Le leggi previste dal Lord Campbell’s Act hanno decretato che è illegale pubblicare e diffondere opere letterarie di genere immorale, ma non possederle. La setta dei “Sauvages Nobles”, capeggiata da Sir Knightley, pertanto, si ingegna per collezionare i libri proibiti che la Chiesa vorrebbe condannare alle fiamme del rogo: classici di indiscusso valore, quali il “Decameron” di Boccaccio, il “Satyricon” di Petronio, l’”Ars Amatoria” di Ovidio, ma anche opere di minore spessore letterario, come le memorie di una donna di piacere, Fanny Hill.
“La rilegatrice di libri proibiti” è la storia, che si snoda sotto un cielo sempre plumbeo e gravido di pioggia, di Dora Damage, moglie di Peter, un artigiano gravemente malato di artrite reumatica e, poiché impossibilitato a lavorare, costretto a rivolgersi agli usurai.

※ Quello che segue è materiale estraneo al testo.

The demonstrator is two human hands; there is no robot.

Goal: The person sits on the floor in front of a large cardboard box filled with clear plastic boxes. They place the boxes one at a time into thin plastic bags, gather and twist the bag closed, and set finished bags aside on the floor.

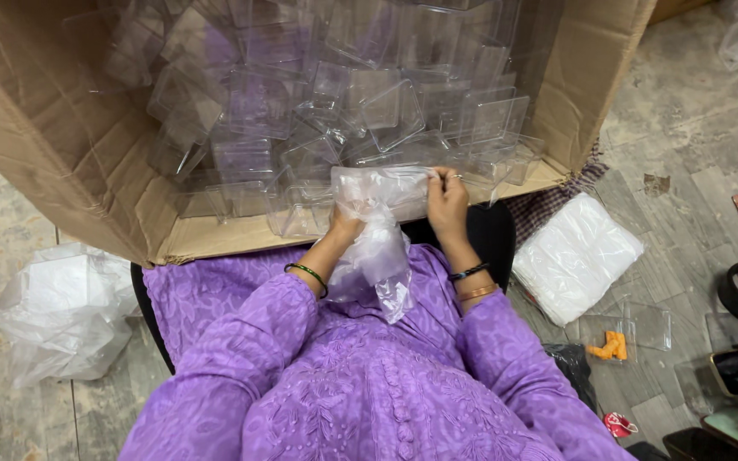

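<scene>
Glossy thin plastic bag (375, 224), matt corrugated cardboard box (61, 145), clear plastic containers (343, 102)

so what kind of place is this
Probably a small packing workspace on a floor: a big cardboard box full of clear plastic containers, a stack of white bags, and both hands on a plastic bag.

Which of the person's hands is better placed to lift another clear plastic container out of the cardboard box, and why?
Probably the right hand: it pinches only the top edge of the plastic bag, right beside the clear plastic containers in the cardboard box. The left hand is wrapped in the bag's bulk, supporting it.
</scene>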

A prendere in mano le redini della famiglia, in particolare per amore della propria bimba, affetta dal “mal caduco”, è Dora che, infrangendo il veto che non consente alle donne di esercitare la professione di rilegatore, si accinge, nottetempo, a realizzare, su commissione dei “Sauvages Nobles”, splendide copertine in pelle, impreziosite da pietre, spesso di colore scarlatto.
La protagonista si avvale dell’aiuto di Jack, un giovane apprendista, e, successivamente di Din, uno schiavo nero americano, fuggiasco. Ma, per realizzare bene il suo lavoro, Dora deve necessariamente leggere i libri che riceve.
“La rilegatrice di libri proibiti” è, dunque, non solo un racconto di eventi tramite il prisma del romanzo storico, ma un climax di emozioni che si agitano nell’animo di una donna che scopre la propria indole, i propri desideri, la propria sensualità carnale, il limite sottile fra repulsione e fascinazione, pur non dimenticando i doveri di madre e di moglie.
«Sacrificio. A volte bisogna essere pronti a perdere chi si ama per dimostrargli il proprio amore. Mia madre rinunciò alla libertà per amor mio, e io ho rinunciato alla fuga per amor suo. La misura dell’amore è in ciò che siamo disposti a perdere nel suo nome. E io rischiavo di perdere me stessa. In quel momento seppi cosa desideravo, cosa volevo da quell’uomo e capii che non ne avrei avuto neppure la metà».
È un romanzo capace di regalare suspance e colpi di scena dai toni scabrosi, ma che, soprattutto, si sofferma sullo scontro, impari, fra sesso, razza e rango, proprio dell’età vittoriana: un mondo costruito, precariamente, su disvalori, discriminazioni, tabù, segrete ossessioni e dicotomicamente lacerato fra l’ozio dei ricchi e la lotta per la sopravvivenza degli indigenti.
A onor del vero, la nostra Berlinda scivola un po’ nello stereotipo e, nel romanzo, non c’è presa di distanza dal contesto storico narrato, che è filtrato da uno sguardo odierno e non calato nell’epoca presa in esame.
Tuttavia, l’autrice ha creato, come carne viva, come intreccio di vene percorse da sangue, un’eroina, se pur con indosso stivaletti e gonne fruscianti, moderna, coraggiosa, forte e capace di imporsi nella sua femminilità.